▶ **AIM OF THE TASK**: Would you return the lines between the one holding "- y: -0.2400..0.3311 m" and the one holding "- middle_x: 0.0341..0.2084", inclusive, and only those, exactly as they stand in the listing below?

DATA BLOCK Start Marker

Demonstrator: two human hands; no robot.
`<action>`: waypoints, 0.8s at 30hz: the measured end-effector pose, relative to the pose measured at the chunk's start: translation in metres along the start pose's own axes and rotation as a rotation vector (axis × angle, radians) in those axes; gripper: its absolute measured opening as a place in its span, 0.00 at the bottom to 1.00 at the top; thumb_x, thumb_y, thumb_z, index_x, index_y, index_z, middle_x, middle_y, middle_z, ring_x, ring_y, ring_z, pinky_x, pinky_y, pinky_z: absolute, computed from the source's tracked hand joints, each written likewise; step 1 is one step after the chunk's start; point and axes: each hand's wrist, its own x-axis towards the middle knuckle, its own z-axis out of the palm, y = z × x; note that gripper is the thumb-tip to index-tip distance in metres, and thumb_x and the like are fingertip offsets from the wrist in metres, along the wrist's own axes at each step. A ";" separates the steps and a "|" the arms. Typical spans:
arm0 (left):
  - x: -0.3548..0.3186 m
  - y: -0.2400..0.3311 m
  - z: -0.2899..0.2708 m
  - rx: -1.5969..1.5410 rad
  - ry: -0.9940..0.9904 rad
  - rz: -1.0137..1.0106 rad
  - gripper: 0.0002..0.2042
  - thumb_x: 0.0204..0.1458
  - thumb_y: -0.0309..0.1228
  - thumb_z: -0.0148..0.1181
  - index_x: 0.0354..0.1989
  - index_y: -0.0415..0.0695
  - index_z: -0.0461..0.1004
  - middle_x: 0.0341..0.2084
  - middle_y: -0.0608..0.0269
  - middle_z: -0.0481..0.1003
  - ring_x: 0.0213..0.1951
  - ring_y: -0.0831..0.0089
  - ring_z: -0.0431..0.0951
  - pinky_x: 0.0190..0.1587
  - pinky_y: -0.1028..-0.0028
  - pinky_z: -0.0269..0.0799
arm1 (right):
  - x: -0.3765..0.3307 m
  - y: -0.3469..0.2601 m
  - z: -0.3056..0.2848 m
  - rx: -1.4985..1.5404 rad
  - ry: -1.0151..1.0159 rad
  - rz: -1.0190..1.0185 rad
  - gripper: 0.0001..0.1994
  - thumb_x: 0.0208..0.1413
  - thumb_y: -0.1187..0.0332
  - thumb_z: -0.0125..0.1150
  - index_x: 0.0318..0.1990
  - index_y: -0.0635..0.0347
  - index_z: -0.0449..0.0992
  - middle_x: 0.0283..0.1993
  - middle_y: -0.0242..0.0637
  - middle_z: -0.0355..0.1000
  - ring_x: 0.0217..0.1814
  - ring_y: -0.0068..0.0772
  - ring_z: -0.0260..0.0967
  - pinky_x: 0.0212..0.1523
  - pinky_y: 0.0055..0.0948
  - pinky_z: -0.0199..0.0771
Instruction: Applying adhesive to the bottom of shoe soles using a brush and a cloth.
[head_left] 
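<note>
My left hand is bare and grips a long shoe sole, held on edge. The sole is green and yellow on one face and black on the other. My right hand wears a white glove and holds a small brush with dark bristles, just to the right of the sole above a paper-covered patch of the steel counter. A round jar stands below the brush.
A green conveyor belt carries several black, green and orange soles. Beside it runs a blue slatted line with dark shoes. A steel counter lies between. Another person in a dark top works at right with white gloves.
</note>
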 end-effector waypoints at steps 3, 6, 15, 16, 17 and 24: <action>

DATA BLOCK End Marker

▶ **RESPONSE BOX**:
  - y: -0.2400..0.3311 m
  - z: -0.2899..0.2708 m
  - rx: -1.5969..1.5410 rad
  - ry: -0.9940..0.9904 rad
  - rz: -1.0137..1.0106 rad
  - gripper: 0.0002..0.2042
  - thumb_x: 0.0204..0.1458
  - thumb_y: -0.0309..0.1228
  - thumb_z: -0.0148..0.1181
  - index_x: 0.0354..0.1989
  - index_y: -0.0415..0.0695
  - index_z: -0.0461..0.1004
  - middle_x: 0.0341..0.2084

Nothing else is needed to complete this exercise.